I agree that APIs that encourage people to write brittle code should be
squinted at carefully, and we should definitely examine all APIs for that
problem, but really I don't think it's the case here.

It seems much simpler to me to have only one kind of MessagePort, each
representing only one message channel.  Importantly, the sending side
doesn't have to know whether the receiving side is using a sync API to
receive it or not--in other words, that information doesn't have to be part
of the user's messaging protocol.  As a simple example, you can have a
worker thread whose protocol is simply:

- Send a message to the worker's port with a word.
- The worker sends a message to its parent with the word's definition.
(The mechanism of this lookup is black-boxed--it might be IndexedDB, or a
network request, or a complex combination.)

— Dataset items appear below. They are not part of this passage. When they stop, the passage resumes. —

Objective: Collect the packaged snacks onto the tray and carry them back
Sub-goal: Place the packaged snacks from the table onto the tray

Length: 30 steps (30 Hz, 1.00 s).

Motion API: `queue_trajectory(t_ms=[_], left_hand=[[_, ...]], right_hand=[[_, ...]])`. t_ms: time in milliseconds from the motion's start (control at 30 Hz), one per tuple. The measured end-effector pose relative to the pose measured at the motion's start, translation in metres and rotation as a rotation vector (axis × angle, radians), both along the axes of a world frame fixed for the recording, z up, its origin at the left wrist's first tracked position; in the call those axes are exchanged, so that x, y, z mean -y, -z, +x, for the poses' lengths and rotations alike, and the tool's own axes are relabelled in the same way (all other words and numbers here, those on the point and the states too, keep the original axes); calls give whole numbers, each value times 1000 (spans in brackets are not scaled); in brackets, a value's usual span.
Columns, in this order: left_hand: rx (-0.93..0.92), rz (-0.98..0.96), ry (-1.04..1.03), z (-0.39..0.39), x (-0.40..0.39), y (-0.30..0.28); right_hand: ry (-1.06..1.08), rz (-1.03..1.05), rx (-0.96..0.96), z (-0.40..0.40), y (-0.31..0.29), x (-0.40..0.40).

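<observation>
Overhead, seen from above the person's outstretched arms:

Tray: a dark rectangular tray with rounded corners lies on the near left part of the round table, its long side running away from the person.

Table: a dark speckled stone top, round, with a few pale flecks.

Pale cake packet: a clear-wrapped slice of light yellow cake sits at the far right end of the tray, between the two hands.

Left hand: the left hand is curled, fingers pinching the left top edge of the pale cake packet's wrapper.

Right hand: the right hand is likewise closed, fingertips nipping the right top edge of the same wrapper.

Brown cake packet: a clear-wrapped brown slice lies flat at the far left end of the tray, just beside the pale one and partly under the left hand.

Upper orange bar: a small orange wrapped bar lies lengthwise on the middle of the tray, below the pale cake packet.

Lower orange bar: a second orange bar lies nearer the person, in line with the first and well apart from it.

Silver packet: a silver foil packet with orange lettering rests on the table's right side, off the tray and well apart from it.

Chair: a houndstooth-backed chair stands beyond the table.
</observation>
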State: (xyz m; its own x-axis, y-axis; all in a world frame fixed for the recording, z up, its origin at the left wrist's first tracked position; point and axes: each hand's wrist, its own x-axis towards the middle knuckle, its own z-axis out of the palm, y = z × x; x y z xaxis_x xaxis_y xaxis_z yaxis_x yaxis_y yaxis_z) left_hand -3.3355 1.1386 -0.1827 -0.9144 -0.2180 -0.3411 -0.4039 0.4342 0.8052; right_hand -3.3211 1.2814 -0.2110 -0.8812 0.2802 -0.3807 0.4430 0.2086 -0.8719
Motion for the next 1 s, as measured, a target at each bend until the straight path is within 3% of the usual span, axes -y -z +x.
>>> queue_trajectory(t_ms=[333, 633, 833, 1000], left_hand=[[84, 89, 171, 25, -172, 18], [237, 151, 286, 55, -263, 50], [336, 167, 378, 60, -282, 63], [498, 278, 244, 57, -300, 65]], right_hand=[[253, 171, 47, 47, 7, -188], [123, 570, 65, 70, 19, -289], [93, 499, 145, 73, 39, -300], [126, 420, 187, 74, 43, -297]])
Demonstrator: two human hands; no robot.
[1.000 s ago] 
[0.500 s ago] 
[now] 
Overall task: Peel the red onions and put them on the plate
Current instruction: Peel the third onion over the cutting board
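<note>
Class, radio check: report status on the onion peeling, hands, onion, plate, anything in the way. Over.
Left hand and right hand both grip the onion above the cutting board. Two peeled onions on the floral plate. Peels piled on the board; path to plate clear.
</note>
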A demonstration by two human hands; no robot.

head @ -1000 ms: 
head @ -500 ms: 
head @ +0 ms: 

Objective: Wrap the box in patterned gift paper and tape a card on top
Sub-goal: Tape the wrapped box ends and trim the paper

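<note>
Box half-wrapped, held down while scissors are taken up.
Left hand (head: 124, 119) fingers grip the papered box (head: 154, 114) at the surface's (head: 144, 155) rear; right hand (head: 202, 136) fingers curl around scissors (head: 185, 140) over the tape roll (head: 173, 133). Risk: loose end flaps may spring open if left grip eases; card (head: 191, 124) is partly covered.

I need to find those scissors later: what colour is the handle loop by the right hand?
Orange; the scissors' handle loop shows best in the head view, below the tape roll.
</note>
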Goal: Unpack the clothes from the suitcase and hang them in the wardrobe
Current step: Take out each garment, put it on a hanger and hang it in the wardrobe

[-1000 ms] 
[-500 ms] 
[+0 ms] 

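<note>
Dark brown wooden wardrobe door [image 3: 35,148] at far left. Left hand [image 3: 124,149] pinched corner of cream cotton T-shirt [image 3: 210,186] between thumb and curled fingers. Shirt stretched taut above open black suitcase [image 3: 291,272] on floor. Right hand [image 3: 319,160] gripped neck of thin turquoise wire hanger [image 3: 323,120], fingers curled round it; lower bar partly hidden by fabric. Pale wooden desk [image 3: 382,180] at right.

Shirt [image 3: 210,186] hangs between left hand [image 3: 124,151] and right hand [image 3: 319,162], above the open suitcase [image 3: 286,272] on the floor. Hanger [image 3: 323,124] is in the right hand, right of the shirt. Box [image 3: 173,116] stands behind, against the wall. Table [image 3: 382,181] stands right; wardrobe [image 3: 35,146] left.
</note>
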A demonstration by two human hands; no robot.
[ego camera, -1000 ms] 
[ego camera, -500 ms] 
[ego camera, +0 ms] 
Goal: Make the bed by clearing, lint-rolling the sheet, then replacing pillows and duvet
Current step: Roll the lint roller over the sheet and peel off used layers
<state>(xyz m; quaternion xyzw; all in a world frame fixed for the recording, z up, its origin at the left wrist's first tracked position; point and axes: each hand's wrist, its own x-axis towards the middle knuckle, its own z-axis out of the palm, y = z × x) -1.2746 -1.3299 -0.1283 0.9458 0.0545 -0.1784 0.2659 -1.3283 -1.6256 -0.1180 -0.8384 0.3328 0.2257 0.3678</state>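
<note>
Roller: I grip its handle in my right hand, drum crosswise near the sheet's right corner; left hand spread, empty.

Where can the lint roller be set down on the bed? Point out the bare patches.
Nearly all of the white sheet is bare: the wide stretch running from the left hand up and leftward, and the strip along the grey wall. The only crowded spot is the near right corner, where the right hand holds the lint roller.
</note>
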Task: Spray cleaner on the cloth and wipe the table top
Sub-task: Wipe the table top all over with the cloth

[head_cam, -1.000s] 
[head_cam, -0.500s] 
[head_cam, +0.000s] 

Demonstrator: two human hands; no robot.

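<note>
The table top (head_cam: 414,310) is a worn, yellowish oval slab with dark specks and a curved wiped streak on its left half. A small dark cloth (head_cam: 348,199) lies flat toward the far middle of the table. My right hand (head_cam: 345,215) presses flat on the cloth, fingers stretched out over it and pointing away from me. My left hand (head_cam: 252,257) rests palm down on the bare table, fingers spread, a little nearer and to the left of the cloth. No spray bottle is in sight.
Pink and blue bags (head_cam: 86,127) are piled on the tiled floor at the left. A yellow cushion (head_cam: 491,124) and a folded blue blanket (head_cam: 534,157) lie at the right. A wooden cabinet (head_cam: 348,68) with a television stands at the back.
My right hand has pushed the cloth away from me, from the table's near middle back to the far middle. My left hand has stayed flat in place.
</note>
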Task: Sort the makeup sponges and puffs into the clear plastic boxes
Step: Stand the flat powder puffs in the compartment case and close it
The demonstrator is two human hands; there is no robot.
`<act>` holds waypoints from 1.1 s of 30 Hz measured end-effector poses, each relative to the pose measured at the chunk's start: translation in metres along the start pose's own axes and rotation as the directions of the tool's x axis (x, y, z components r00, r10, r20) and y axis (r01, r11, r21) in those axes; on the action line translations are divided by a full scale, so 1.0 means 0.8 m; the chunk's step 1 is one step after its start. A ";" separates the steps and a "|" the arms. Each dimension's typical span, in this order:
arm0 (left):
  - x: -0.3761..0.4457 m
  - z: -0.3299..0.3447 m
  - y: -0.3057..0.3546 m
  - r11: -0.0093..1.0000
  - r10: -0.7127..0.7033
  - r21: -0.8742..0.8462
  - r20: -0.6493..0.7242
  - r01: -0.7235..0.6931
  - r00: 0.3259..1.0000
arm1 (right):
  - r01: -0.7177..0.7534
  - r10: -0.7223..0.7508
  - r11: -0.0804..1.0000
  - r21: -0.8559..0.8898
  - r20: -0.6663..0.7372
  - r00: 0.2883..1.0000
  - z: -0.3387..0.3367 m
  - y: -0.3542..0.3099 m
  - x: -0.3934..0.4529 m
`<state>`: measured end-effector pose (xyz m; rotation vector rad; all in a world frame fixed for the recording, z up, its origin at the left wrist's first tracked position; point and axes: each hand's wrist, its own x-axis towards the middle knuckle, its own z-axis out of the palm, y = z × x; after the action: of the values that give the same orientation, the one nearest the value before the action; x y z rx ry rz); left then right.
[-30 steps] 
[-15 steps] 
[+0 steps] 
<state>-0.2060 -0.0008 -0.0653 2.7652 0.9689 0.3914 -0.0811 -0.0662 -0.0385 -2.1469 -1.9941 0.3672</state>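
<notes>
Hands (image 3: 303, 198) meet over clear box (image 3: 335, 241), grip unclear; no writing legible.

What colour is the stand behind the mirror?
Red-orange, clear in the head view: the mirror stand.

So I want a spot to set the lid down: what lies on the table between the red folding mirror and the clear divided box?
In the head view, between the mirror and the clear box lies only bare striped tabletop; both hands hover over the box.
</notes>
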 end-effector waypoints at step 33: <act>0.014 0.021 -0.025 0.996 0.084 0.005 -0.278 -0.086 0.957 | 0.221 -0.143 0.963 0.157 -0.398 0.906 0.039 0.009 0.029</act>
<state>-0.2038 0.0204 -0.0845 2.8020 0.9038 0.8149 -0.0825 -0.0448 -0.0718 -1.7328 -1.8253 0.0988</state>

This means that the caller can use this worker's API synchronously or
asynchronously, without needing to define two interfaces and without the
child knowing the difference.  You can use it synchronously (if you're in a
worker yourself):

var worker = createDictionaryWorker();
worker.postMessage("elephant");
var definition = getMessage(worker); // wait for the answer

or asynchronously (from a worker or the UI thread):

var worker = createDictionaryWorker();
worker.postMessage("elephant");
worker.onmessage = function(e) { var definition = e.message; }

The worker doesn't care:

onmessage = function(e) {
    if(e.message == "elephant")
        postMessage("a large animal");
    else
        postMessage("don't know"); // worst dictionary ever
}

All in all this is a much more complicated setup though. I think it'd
> be worth keeping the simpler API like the 1 or 2 proposals even if we
> do introduce SyncMessageChannel since that likely covers the majority
> of use cases.
>

Those proposals seem much more complex to me.  You can't send a message
that will be received synchronously unless the other side prompts you for
one first; you have to care whether the other side is acting synchronously
or asynchronously.  It's a bunch of new concepts ("synchronous messages",
"message replies"), instead of a simple (to users, at least) addition to
MessagePorts.

-- 
Glenn Maynard
Received on Tuesday, 4 September 2012 03:55:58 UTC